Making Visible: The book/ photo project







I see the book project as an extension of the drawing project. An archiving. An uncovering. A backwards journey, into the bits and pieces that until now I had not given meaning. How to bring things together to give meaning, but not insert any preconceived idea/ meaning. Lest only what is there be said. Perhaps find out a little more about yourself?


Framed with the design of a moving cartographic imagination, I believe from working through this project and from feedback, I managed to touch on the lived space of the subjects (myself and those who's paths I have crossed) I use the term coined by Giuliana Bruno in 'ATLAS of Emotions' - psychogeography -  or a living map. Fashioning my inner subjectivity the map/ book I have created seeks to create an intertextual life. 

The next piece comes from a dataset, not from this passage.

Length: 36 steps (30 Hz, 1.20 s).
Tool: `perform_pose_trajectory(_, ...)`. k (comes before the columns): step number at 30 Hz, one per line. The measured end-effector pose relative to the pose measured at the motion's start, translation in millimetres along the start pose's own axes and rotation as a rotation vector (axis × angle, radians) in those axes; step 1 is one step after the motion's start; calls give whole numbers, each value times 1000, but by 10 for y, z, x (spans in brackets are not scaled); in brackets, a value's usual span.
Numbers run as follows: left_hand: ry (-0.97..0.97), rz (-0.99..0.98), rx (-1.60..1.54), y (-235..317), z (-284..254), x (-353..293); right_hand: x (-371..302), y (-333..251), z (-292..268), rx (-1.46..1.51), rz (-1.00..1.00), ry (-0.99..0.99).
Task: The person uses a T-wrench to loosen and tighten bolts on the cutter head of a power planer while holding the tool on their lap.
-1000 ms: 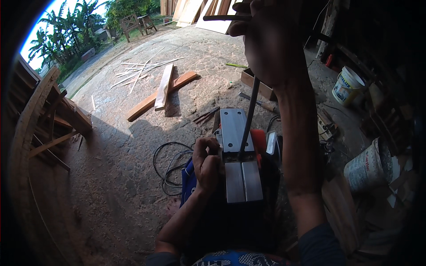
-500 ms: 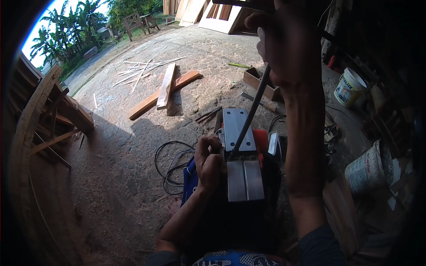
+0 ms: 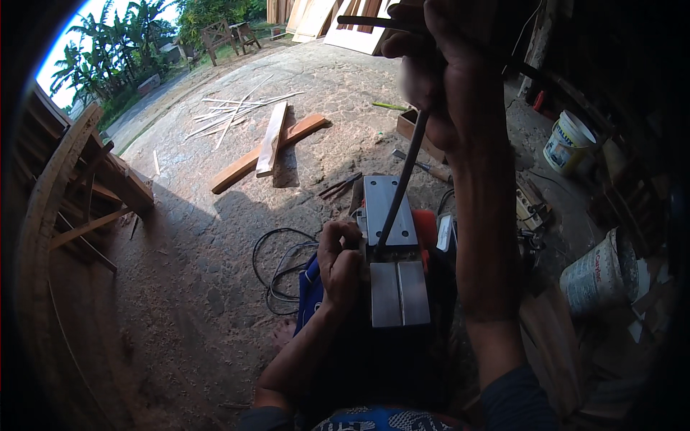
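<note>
Steel sole plates of an upturned electric hand planer (image 3: 385,293) face up before the person's lap, between the two forearms. The right hand (image 3: 440,68) is wrapped around the top of a dark T-handled wrench (image 3: 403,176), whose tip meets the left part of the cutter slot (image 3: 404,252). The left hand (image 3: 341,262) has its fingers curled tight on the planer's left side; exactly which part they pinch is hidden. The shaft leans to the right, so bringing it nearer square would probably seat the tip better. Turning smoothly, with firm downward pressure, should limit slipping; the left hand should brace the body while its fingers stay clear of the blade gap. The looped cable (image 3: 269,267) lies nearby, so the planer should be unplugged.
</note>
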<state>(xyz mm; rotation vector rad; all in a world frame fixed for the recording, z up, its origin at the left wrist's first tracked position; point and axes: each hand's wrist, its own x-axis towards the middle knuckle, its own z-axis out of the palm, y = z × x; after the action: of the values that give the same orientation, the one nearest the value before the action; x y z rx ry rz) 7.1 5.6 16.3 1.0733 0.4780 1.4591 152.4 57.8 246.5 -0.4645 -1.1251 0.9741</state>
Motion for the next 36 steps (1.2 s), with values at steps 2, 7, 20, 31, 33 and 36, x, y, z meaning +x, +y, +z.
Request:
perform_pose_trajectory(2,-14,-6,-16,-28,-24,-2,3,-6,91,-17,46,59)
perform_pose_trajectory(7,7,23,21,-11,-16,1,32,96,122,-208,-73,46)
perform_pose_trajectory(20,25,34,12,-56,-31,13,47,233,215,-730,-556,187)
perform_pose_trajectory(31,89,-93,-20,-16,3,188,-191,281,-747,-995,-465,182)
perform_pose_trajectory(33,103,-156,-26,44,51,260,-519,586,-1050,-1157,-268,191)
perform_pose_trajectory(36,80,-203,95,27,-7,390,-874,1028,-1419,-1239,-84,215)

It is key to me that what is left is a map that will also be different for different readers who may notice, fashion and piece together different aspects of the words and imagery, with a narrative impulse may depict a space in which the subject inhabits.


Furthering my practice:

I feel that in one way or another I am relieved to move on. This was an overwhelming and emotional project. Which is surprising because it is only snippets of experience and life lived but I feel that somehow it reached out and triggered memories of friends and cities and about migrations and the dangers faced by people I know. It also measures failure while measuring the mysteries of a girl moving. Why am I able to move so freely and why am I making art out of it? Anxiety levels are high. And the hashimoto’s disease seems to be asking me why I am so disembodied. I have work to do. My classmates are pleased with my creation, they speak of mysteries and uncharted maps. Maybe this is it? Maybe this is a place uncharted? So I’m in fact entering new connections and new pathways through the very connections I have made here with the material.


A palm tree I made out of shells when I was really really tired on Margate beach is mixed with images I had literally drawn while in Siwa… a place so so far into the desert where a hot water spring appears. 

I love creating but it is so taxing.

Moving on it is now time to branch out and to take risks. To do research, to work WITH others. To log and dialogue stories and voices. I turn back to film and voice.